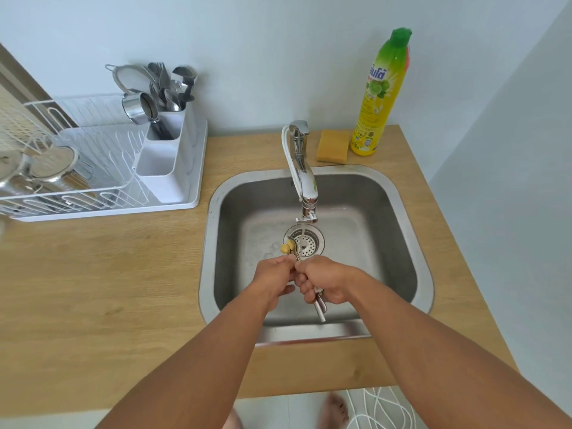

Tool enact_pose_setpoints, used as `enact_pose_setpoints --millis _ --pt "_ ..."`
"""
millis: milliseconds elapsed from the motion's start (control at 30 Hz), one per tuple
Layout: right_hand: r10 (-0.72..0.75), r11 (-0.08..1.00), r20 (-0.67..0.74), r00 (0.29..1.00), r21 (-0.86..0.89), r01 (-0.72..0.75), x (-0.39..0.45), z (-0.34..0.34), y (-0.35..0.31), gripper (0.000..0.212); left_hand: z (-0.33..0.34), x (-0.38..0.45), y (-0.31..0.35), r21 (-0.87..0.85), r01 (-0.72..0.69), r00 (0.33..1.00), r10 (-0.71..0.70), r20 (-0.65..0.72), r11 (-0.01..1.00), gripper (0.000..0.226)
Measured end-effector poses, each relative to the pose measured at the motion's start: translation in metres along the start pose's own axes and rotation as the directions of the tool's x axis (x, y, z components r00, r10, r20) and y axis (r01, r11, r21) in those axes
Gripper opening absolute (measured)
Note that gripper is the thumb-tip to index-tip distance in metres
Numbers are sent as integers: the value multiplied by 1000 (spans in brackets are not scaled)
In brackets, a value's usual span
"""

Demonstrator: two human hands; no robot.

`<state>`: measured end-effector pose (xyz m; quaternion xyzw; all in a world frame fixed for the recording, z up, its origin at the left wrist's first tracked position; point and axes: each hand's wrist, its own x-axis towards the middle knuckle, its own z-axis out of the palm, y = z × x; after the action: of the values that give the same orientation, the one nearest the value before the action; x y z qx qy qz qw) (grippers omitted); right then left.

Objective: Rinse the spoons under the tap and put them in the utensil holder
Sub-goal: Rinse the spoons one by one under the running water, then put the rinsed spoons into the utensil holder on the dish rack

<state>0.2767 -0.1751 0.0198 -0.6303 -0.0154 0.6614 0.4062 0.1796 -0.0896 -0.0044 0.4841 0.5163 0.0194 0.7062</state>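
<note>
At the worktop's (102, 274) far left edge, a white dish rack (93, 168), its utensil holder (168, 156) on the right side, cutlery crowding the far compartment. Bare wood between rack and steel sink (399, 230). Over the basin, left hand (274, 278) pinching the spoons (295, 250) near their bowls, under the running tap (301, 168); right hand (329, 281) clenched round their handles. At the far right edge, sponge (332, 146) beside dish soap bottle (382, 94).

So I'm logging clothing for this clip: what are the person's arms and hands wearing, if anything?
Nothing shows. Both forearms are bare all the way to the bottom frame edge, with no sleeves in view. The left hand and right hand have no gloves, and no watch or bracelet shows at either wrist. Rings cannot be ruled out, as the fingers are partly hidden.
</note>
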Motion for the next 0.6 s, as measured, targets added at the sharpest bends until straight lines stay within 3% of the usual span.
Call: enact_pose_setpoints --millis 100,267,400,600 --pt "-94 993 39 995 -62 97 -4 16 -6 27 -14 -5 5 -150 -11 1000 11 -3 989 19" --pt "-256 926 126 958 -254 280 -12 42 -21 31 -49 -15 15 -244 -106 993 117 30 964 21" --pt "-448 682 161 879 -574 453 -11 62 -31 38 -76 -24 25 -245 -219 974 224 -7 944 26" --pt "-547 459 225 807 -725 513 -5 80 -45 39 -104 -37 46 -225 -313 950 298 -97 923 30"
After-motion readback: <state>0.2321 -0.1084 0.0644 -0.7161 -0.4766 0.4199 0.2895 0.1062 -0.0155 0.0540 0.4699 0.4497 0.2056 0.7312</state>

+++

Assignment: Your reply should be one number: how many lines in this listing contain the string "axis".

Answer below: 2